▶ [Assigned task] Set down each line of the data exactly, but not the pictures.

══ Information provided ══

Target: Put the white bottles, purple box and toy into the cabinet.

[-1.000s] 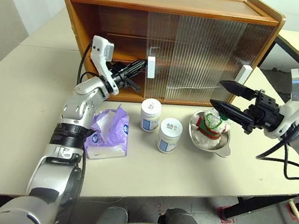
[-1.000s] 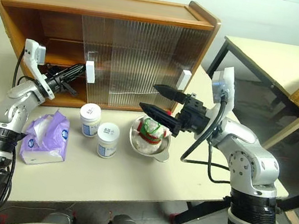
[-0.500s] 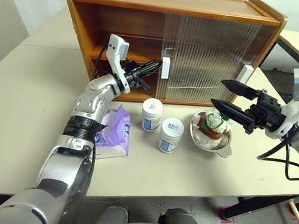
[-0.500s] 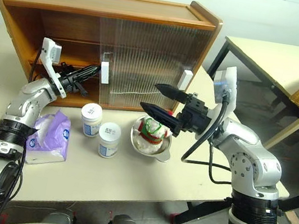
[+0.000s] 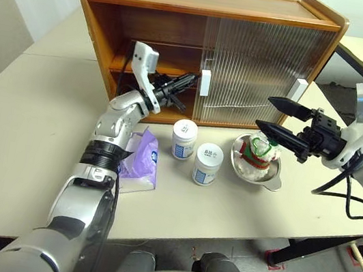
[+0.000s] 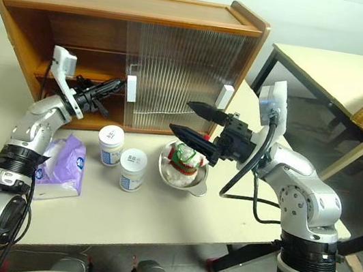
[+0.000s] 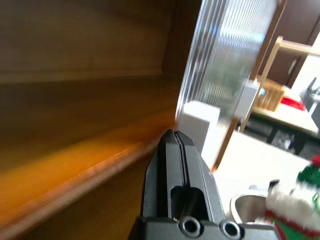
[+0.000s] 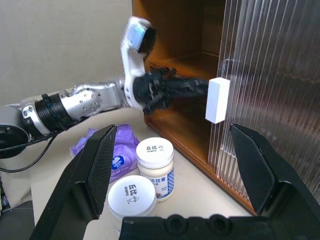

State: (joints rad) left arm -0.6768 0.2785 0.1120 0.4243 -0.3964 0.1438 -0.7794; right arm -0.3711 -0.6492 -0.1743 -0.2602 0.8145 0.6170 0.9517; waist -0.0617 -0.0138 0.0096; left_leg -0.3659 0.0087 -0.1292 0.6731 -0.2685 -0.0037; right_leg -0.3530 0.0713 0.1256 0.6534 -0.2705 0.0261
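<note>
Left gripper [image 5: 192, 79]: fingers pressed together, empty, tips against the white handle [image 5: 205, 82] of the sliding door, upper centre of frame.
Right gripper [image 5: 272, 116]: jaws spread wide, empty, hovering right of centre just above the toy.
Toy [image 5: 259, 152]: sitting in a steel bowl [image 5: 272, 181], lower right of centre.
White bottles [image 5: 183, 138]: two, upright, centre of frame, close together, in front of the cabinet.
Purple box [image 5: 138, 160]: left of the bottles, beside the left forearm.
Cabinet [image 5: 209, 6]: upper half of frame, left side open.
</note>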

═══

▶ [Written response]
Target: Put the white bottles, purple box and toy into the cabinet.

[-1.000s] 
[-1.000s] 
[-0.500s] 
[-0.500s] 
[+0.000s] 
[+0.000s] 
[+0.000s] 
[+0.000s] 

State: (joints rad) left arm -0.6768 0.2785 0.1120 0.4243 -0.3964 0.1438 -0.7794; right arm -0.3711 -0.6492 -0.1743 -0.2602 0.8145 0.6170 0.9517; waist -0.0617 -0.0138 0.0096; left_leg -0.3659 0.0087 -0.1292 0.6731 -0.2685 -0.0037; right_leg -0.3530 0.0713 0.1256 0.6534 -0.2705 0.0261
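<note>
Left gripper [image 5: 192, 79]: fingers pressed together, empty, tips against the white handle [image 5: 205, 82] of the sliding door, upper centre of frame.
Right gripper [image 5: 272, 116]: jaws spread wide, empty, hovering right of centre just above the toy.
Toy [image 5: 259, 152]: sitting in a steel bowl [image 5: 272, 181], lower right of centre.
White bottles [image 5: 183, 138]: two, upright, centre of frame, close together, in front of the cabinet.
Purple box [image 5: 138, 160]: left of the bottles, beside the left forearm.
Cabinet [image 5: 209, 6]: upper half of frame, left side open.
</note>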

The output has been completed.